Anyway, not a genealogy blog per se, but its important to acknowledge the role that events or time periods play in shaping our family trees, and this one was a doozy. Every generation has something - 9/11, Kennedy being shot, Pearl Harbor, and especially now that we're in a year where it was someone's GREAT grandfather who fought in World War II, a relative far enough back that they've never met him and might not even care to know about him, it's important for those of us who do care to make sure these people and these moments are not forgotten.

Happy weekend, everyone! :)

Photos from visit to USS Arizona Memorial in Pearl Harbor, Hawaii July 2008

Thursday, December 6, 2012

Why Don't Parents Name Their Daughters Mary Anymore? - The Atlantic

Thanks to Cousin April for forwarding me this article. Not genealogical in focus per se, but whether we realize it or not, names are at the forefront of all the genealogy research we do. Whenever we're looking for that next generation, what are we looking for? Names. Anyway, as someone very interested in naming traditions and someone who loves her own name (which just happens to be Mary!), this article was right up my alley. It is also timely, as I just recently wrote about how my fiance and I are in the process of deciding what to name our daughter and all the factors that come into play (at least for me) with that decision - family tradition, cultural and ethnic heritage, and individuality. 


Why Don't Parents Name Their Daughters Mary Anymore? - The Atlantic

Monday, December 3, 2012

Little green leaves: hints

I recently renewed my subscription, yet again. Now that I lost my job, I really can't afford it for any more than a month at a time, but now that you can buy more than one DNA test, the discount given to members is worth it. I hope. I really want to know my fiance's DNA results, especially now that we're expecting our daughter!

Anyway, every time I check in on my tree, I have, as I'm sure you do, those little green leaves suggesting hints.

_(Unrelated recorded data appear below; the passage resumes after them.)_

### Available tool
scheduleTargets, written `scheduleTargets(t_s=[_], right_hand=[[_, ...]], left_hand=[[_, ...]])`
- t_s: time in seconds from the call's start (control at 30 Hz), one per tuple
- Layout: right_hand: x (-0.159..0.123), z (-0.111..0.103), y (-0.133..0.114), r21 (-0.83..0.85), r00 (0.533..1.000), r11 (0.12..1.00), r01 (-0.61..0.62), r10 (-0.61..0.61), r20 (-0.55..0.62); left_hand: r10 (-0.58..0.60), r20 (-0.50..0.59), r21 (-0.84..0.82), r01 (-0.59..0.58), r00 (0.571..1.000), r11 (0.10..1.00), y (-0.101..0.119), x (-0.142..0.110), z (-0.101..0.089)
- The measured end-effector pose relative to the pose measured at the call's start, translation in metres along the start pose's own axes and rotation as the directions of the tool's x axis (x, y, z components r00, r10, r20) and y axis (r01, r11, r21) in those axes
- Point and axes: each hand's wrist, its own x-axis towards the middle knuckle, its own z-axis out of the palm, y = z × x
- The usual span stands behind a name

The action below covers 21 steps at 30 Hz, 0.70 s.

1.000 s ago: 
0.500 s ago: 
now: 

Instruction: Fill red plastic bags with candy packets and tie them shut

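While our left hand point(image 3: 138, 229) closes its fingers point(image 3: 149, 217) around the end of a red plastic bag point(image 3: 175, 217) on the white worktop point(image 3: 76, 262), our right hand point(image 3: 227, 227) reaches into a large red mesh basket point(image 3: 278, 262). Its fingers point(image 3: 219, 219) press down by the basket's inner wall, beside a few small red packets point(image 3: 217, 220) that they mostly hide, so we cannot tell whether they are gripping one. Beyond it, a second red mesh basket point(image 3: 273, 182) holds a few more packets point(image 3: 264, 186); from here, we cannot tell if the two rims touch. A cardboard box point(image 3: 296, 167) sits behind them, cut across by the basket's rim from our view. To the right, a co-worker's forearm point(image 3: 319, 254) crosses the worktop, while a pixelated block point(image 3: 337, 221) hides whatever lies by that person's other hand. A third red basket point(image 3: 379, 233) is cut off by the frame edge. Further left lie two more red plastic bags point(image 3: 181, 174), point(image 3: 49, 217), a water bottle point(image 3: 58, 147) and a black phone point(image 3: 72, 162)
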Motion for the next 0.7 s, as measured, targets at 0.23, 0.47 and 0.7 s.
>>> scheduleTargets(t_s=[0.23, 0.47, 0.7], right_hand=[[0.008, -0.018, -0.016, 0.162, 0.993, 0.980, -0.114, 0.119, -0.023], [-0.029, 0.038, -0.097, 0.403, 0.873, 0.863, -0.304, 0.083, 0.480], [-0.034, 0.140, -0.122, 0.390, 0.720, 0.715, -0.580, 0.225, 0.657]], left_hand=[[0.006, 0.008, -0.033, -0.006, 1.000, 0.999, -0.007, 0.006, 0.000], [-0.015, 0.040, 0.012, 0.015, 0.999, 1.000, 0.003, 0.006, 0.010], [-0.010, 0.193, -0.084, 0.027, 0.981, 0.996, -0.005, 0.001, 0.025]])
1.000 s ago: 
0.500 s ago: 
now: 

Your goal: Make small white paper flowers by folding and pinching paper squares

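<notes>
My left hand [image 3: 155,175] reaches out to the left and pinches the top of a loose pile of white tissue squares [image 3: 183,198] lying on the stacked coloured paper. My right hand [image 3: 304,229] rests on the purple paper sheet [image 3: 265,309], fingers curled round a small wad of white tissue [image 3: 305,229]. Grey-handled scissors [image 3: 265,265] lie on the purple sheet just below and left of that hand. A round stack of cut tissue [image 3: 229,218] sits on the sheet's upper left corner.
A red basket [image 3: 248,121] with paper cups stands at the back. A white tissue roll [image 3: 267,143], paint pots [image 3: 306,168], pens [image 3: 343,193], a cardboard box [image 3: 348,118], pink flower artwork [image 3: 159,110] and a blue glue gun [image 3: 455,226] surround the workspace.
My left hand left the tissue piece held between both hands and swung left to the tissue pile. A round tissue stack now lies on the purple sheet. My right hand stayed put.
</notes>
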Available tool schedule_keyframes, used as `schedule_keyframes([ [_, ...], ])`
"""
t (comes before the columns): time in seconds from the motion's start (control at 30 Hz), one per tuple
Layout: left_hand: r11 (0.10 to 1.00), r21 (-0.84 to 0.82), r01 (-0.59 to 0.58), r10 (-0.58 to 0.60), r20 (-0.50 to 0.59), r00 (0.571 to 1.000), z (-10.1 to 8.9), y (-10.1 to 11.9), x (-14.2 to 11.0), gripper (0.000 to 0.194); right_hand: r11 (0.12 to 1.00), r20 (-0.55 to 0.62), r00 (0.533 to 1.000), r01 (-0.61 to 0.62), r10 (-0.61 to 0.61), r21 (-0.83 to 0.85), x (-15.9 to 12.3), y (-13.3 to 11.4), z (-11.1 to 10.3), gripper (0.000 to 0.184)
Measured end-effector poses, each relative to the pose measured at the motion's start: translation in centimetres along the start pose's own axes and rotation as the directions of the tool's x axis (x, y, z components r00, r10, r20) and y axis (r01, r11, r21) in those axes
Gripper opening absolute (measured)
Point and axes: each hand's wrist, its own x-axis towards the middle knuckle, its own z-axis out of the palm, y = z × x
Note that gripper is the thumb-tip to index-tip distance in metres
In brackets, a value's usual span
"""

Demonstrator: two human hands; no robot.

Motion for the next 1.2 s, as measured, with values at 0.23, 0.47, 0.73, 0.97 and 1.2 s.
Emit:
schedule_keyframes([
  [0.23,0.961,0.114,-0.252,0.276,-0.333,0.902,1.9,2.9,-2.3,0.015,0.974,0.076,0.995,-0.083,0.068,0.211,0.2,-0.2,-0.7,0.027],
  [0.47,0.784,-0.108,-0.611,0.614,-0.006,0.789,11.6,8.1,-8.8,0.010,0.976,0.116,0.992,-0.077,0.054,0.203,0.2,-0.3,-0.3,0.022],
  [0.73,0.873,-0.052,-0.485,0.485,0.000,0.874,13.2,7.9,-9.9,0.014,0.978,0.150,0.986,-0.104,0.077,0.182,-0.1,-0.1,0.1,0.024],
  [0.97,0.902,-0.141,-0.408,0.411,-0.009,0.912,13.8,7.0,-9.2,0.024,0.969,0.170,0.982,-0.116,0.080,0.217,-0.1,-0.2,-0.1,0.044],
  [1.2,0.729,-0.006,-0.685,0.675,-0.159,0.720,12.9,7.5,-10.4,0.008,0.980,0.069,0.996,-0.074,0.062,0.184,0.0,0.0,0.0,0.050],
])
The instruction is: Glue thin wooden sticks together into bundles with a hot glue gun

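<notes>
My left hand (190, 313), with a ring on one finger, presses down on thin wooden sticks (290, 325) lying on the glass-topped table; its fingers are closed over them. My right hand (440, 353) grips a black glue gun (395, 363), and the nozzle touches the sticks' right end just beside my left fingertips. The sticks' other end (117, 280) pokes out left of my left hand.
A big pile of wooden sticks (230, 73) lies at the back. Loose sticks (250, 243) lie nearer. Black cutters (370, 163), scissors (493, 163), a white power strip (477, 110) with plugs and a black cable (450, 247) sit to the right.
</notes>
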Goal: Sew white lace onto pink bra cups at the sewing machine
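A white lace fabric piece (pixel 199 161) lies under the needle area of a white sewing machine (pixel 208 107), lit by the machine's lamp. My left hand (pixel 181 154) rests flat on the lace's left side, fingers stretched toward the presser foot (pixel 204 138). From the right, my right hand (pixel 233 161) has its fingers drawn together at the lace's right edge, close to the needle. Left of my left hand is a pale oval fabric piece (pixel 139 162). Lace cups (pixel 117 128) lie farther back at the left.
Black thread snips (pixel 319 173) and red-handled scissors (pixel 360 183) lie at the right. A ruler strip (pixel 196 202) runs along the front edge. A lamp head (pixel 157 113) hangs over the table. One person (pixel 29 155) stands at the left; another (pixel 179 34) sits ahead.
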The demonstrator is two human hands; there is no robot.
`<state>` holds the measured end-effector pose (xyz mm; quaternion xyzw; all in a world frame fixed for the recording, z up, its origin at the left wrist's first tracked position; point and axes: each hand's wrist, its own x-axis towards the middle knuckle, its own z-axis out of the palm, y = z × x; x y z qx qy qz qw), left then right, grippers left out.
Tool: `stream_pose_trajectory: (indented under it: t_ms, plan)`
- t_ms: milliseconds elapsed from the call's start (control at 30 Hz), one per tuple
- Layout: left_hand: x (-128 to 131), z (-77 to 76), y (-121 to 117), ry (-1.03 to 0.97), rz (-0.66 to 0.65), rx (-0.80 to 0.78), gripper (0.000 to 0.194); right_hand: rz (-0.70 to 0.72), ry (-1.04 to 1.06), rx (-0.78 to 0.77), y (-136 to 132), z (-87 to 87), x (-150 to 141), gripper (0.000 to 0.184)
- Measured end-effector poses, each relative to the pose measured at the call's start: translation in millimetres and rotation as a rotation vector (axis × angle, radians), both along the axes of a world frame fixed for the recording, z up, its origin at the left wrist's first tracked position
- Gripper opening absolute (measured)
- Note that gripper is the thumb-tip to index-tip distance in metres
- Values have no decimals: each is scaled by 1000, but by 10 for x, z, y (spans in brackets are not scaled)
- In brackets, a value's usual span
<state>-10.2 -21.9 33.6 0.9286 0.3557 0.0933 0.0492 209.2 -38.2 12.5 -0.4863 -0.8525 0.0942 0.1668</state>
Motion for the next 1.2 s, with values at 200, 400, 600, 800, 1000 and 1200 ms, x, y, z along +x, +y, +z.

In a way, I love seeing those leaves - Ancestry is always adding more records and I always have the hope that some new record will either shed new light on my family history or validate information I'm pretty sure about but don't necessarily have proof for. Every now and then, Ancestry comes through but more often than not, that green leaf is a frustrating dead end. Not that it doesn't pertain to the person it's attached to. For the most part, Ancestry does a good job of matching up appropriate records with the appropriate person (although not always). Unfortunately, a lot of those hints are not for primary records. Primary records are SOOO vital to genealogy - actual firsthand records or at least images of those firsthand records. I even slack a little and accept secondary sources when I just can't find a primary source - such as German OFBs, family history books that are transcriptions of primary sources. Sometimes that's all you have and while you can assume its fairly reliable, you still have to take it with a grain of salt.

But a lot of Ancestry hints are for other members' family trees. This is both frustrating and exciting. It's exciting because it provides you with potential family connections and so so SO many times those newly discovered distant relatives, people I never knew about and have never met, have provided me with the primary and/or secondary sources vital to verifying or adding to my family tree. But too many of these Ancestry trees are people who have copied their info from other trees they found on the Internet and are unsourced, unsourced, unsourced! Or they are sourced, and their source is another unsourced family tree. It makes me want to knock my head against the wall.

Anyway, this is not new info - I'm sure this is a source of frustration but also connection for all of us. It's just been on my mind. I'm using this time as an Ancestry member to save as much of my sources to my hard drive as possible, since I can't view them when I let my membership expire. It's tedious work, especially trying to record all the citations as well, but it has to be done and I might as well do it while I have the time.